More of the plants that become more numerous as you head south are the green trunked palo verde tree and the ocotillo. The ocotillo looks like an octopus turned upside down. If you catch it in the spring after several rains, it will have bright flowers blooming on the end of its spiny, vertical branches.
South of Stone Cabin, and to the west, is the Army Proving Grounds area. You may see troops, or vehicles on training activities. I have seen large tanks booming along the trails just a quarter of a mile off the highway. At mm47, Martinez Lake Road, you may want to turn west if you have just seen any paratroopers dropping from the sky. Their practice landing area is 5 miles up this road.
As you turn west at mm45 towards the entrance to the Imperial Dam (on the Colorado River), you will pass exhibits of tanks and large guns on display. Then you'll pass wetland with tules growing more than 6' high and a lot of tamarisk (which is an imported plant invading most of the waterways of the southwest). Frequently you will see the wild burros that wander around. Keep heading south and west until you get to the groves of date palm trees. They're the ones with the long fronds, as opposed to the fan palm with the fan shaped leaves. If the Imperial Date Farms store is open, stop for a date shake. You'll never forget the taste!
Stop if you need to in Yuma. This is a pretty large city. It always has been important.
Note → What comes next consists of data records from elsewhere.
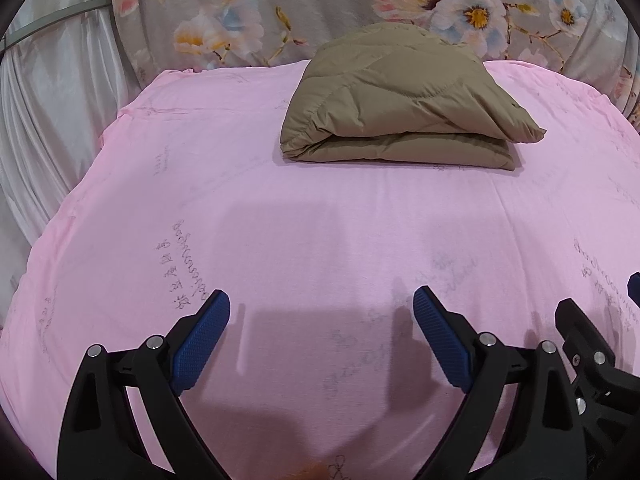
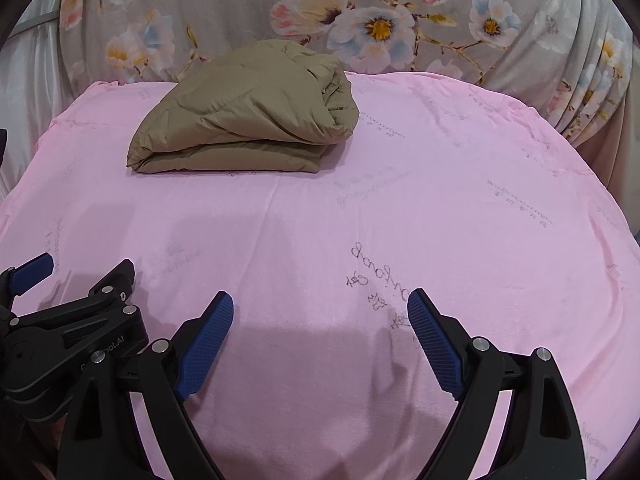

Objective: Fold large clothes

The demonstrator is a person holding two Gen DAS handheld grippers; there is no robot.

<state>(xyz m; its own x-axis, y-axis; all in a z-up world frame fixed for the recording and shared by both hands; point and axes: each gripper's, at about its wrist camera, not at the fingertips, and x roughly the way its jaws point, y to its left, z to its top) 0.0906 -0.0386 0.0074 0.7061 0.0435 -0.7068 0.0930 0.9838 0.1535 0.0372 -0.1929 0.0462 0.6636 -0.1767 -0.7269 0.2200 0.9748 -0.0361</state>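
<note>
A khaki quilted jacket [image 1: 404, 100] lies folded into a thick bundle at the far side of the pink sheet [image 1: 280, 208]; the right wrist view shows the same jacket [image 2: 244, 116] at far left of centre. My left gripper [image 1: 322, 300] hovers open over the near part of the sheet, nothing between its blue pads. My right gripper [image 2: 320, 300] is open too, empty, over the sheet [image 2: 440, 208] close beside the left one. Both grippers are well short of the jacket.
A flowered grey cloth [image 1: 280, 12] hangs behind the bed. White curtains [image 1: 48, 120] fall at the left. The right gripper's body [image 1: 592, 352] shows at the left view's right edge, and the left gripper's body [image 2: 72, 328] at the right view's left edge.
</note>
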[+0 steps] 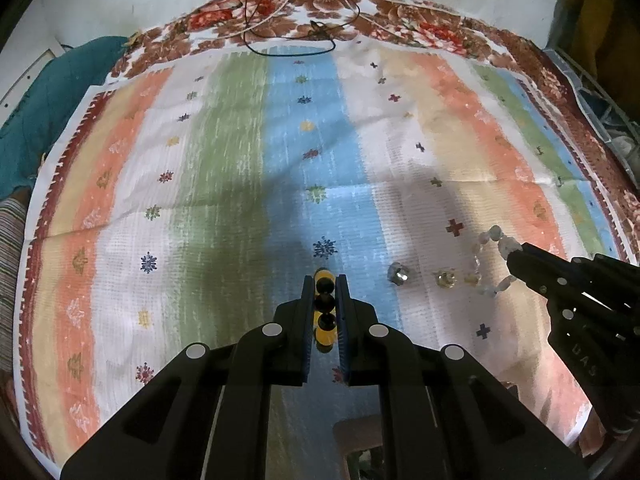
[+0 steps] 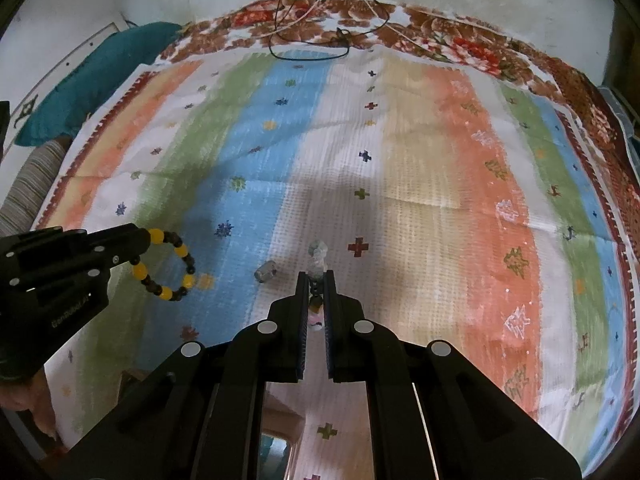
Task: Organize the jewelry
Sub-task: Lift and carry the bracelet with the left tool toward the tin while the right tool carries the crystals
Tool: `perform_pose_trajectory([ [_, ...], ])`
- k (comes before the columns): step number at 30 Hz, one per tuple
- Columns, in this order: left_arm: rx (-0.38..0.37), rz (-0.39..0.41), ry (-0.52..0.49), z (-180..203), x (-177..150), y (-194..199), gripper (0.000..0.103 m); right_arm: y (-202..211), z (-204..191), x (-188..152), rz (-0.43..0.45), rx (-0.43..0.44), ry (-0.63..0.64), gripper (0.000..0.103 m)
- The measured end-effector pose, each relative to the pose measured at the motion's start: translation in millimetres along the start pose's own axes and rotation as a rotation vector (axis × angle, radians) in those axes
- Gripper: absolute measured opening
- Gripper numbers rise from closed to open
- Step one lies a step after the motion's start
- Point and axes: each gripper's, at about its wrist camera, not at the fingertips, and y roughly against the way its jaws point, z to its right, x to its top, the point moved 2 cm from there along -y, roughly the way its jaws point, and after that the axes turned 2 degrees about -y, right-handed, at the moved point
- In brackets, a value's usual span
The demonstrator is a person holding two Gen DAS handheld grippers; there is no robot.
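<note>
A striped cloth in orange, white, green and blue bands, sprinkled with small star and cross motifs, is spread over the whole work surface. Beneath it, along the far edge, a brown and red floral sheet is seen, and across that a thin black cord is looped. A teal cushion is pushed against the wall at the far left.

The left gripper is held above the blue band with its jaws pressed nearly together, and a bracelet of yellow and black beads is pinched between them. From the right wrist view the bracelet is seen hanging as an open ring from the fingertips, over the border of the green and blue bands.

The right gripper is likewise clamped tight, and a bracelet of clear, pale beads is pinched in it. In the left wrist view its loop is seen drooping beside the fingertips over the white and beige bands.

On the cloth between the two grippers a small silvery bead-like piece is left lying, and just right of it a second, yellowish-clear piece is seen.
</note>
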Motion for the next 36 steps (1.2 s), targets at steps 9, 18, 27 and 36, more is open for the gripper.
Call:
perform_pose_trajectory([
  [9,-0.006,0.037,0.013,5.2,-7.5,24.7,0.010,20.6,2.0,-3.9,0.035,0.009,-0.027,0.008],
  [18,-0.001,0.103,-0.014,17.5,-16.6,55.4,0.010,39.1,-1.5,-7.9,0.080,0.007,-0.031,0.008],
  [27,-0.011,0.169,-0.012,24.1,-24.4,82.6,0.010,62.0,-12.2,-19.1,0.141,0.013,0.007,0.008],
  [36,-0.004,0.206,-0.019,28.1,-35.1,98.3,0.010,82.2,-22.3,-28.2,0.198,0.015,0.035,0.008],
])
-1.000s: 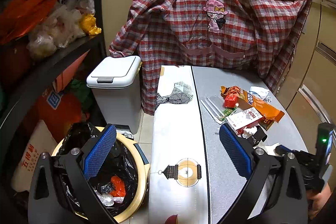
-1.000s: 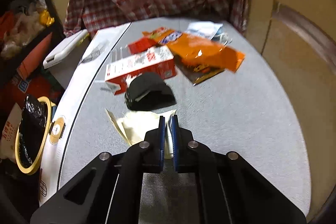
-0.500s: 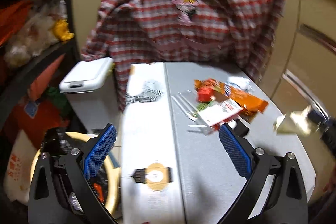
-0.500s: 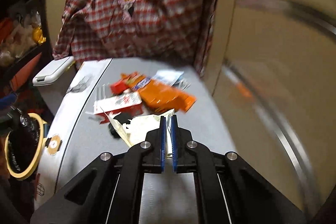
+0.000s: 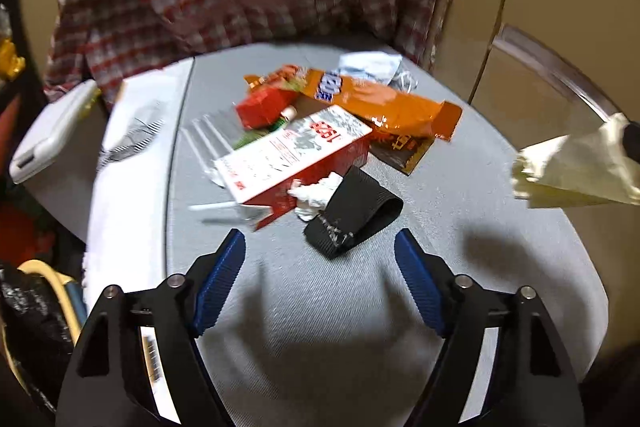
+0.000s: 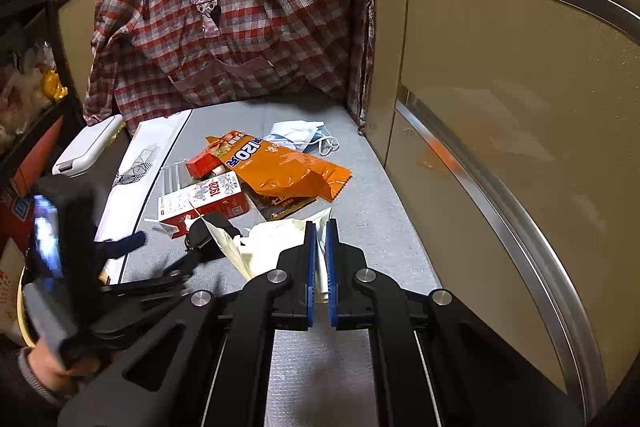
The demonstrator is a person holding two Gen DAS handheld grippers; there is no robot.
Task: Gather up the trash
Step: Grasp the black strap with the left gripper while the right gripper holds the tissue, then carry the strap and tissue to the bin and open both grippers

Even a hundred years ago, it was the center of trade. Check the article at this link (http://searchwarp.com/swa815458-The-Desert-Lifeline.htm) for some info on this subject.
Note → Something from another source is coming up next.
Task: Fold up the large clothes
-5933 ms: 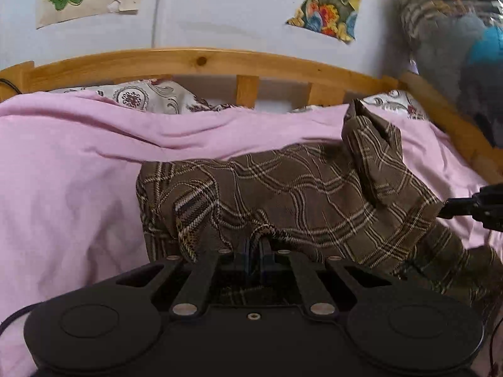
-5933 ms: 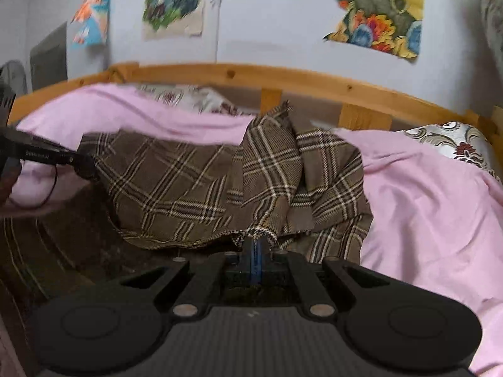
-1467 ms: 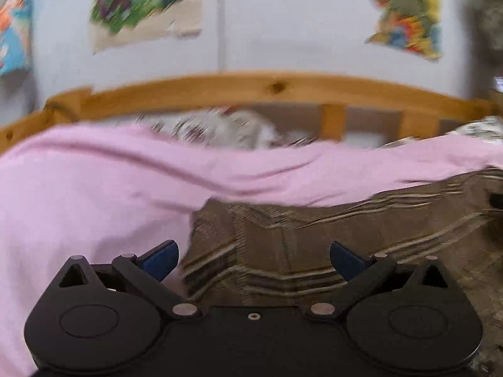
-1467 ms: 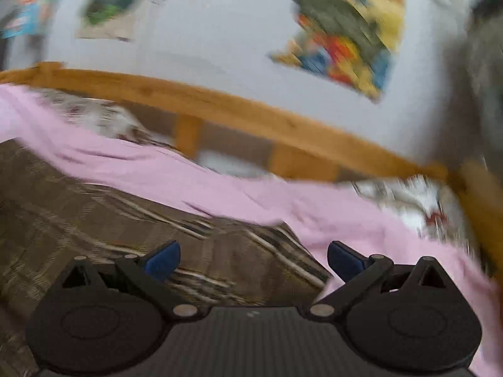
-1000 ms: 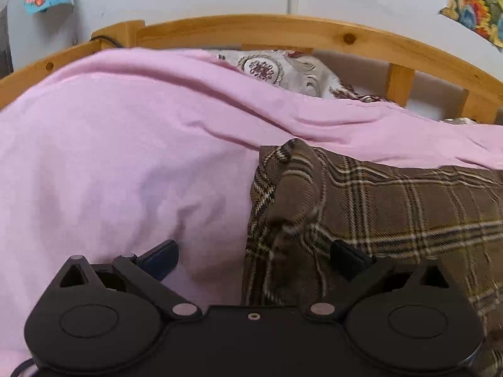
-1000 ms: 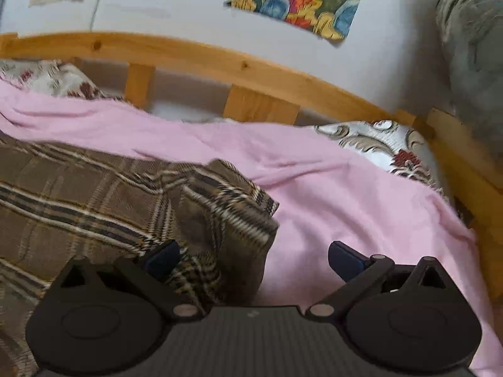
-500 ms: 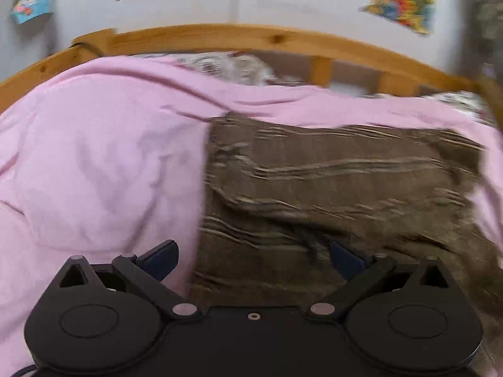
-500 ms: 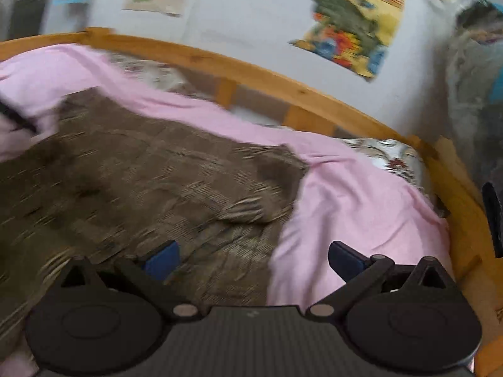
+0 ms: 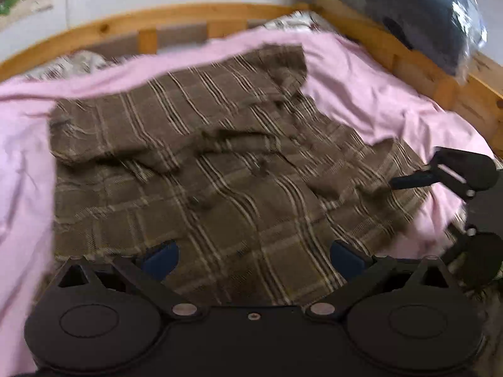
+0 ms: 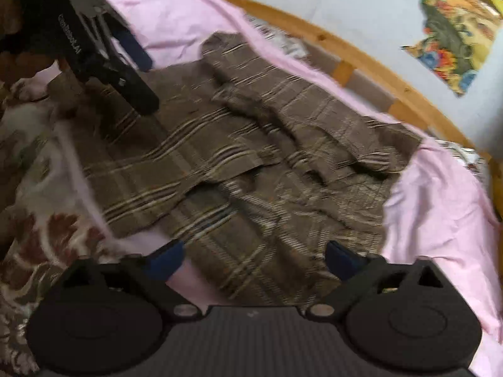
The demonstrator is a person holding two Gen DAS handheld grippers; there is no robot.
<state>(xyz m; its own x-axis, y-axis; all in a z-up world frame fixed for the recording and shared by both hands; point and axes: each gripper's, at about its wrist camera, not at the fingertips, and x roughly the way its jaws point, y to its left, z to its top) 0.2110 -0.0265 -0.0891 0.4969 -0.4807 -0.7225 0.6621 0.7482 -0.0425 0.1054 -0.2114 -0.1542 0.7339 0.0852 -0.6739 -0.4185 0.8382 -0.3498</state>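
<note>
The brown plaid garment [image 9: 201,169] lies spread, rumpled, on the pink sheet [image 9: 361,94]. Left gripper [image 9: 253,256] and right gripper [image 10: 254,256] hover over its near edge, jaws apart, empty. Only the right view shows a floral blanket [image 10: 34,220]; only the left shows a bagged bundle [image 9: 418,15].

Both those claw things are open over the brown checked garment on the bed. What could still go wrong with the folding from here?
The plaid garment lies rumpled, with loose flaps on top, so a fold could lock creases in. The pink sheet beneath is wrinkled; a low pinch might catch it too. The left gripper and right gripper work close together and could collide.
</note>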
As you head north on S-34, there is more desert. Along here are more washes and the views get more interesting the further north as the foothills are undulating, have many layers of color in the strata. Along this stretch is a seemingly endless series of roller-coaster hills that is the road. It's fun to ride. There is also more vegetation and farm fields. Once on I-10, the route is interesting with the jagged structure in the hills along the roadway.
Most of the road surface is a 5. All the long desert roadways are excellent quality and pretty straight. The only bad stretch is just south of the Imperial Dam for about 10 miles. Along here, it is very rugged, but fully paved.
Food, gas and lodging are at both the north and south ends of this route, but there aren't any m.c. shops except in Yuma. The stretch between Quartzsite and Yuma has no services, nor is there much from Yuma until Blythe on the return except at Palo Verde, about 53 miles north of I-80. In Quartzsite, Silly Al's is a popular place to eat.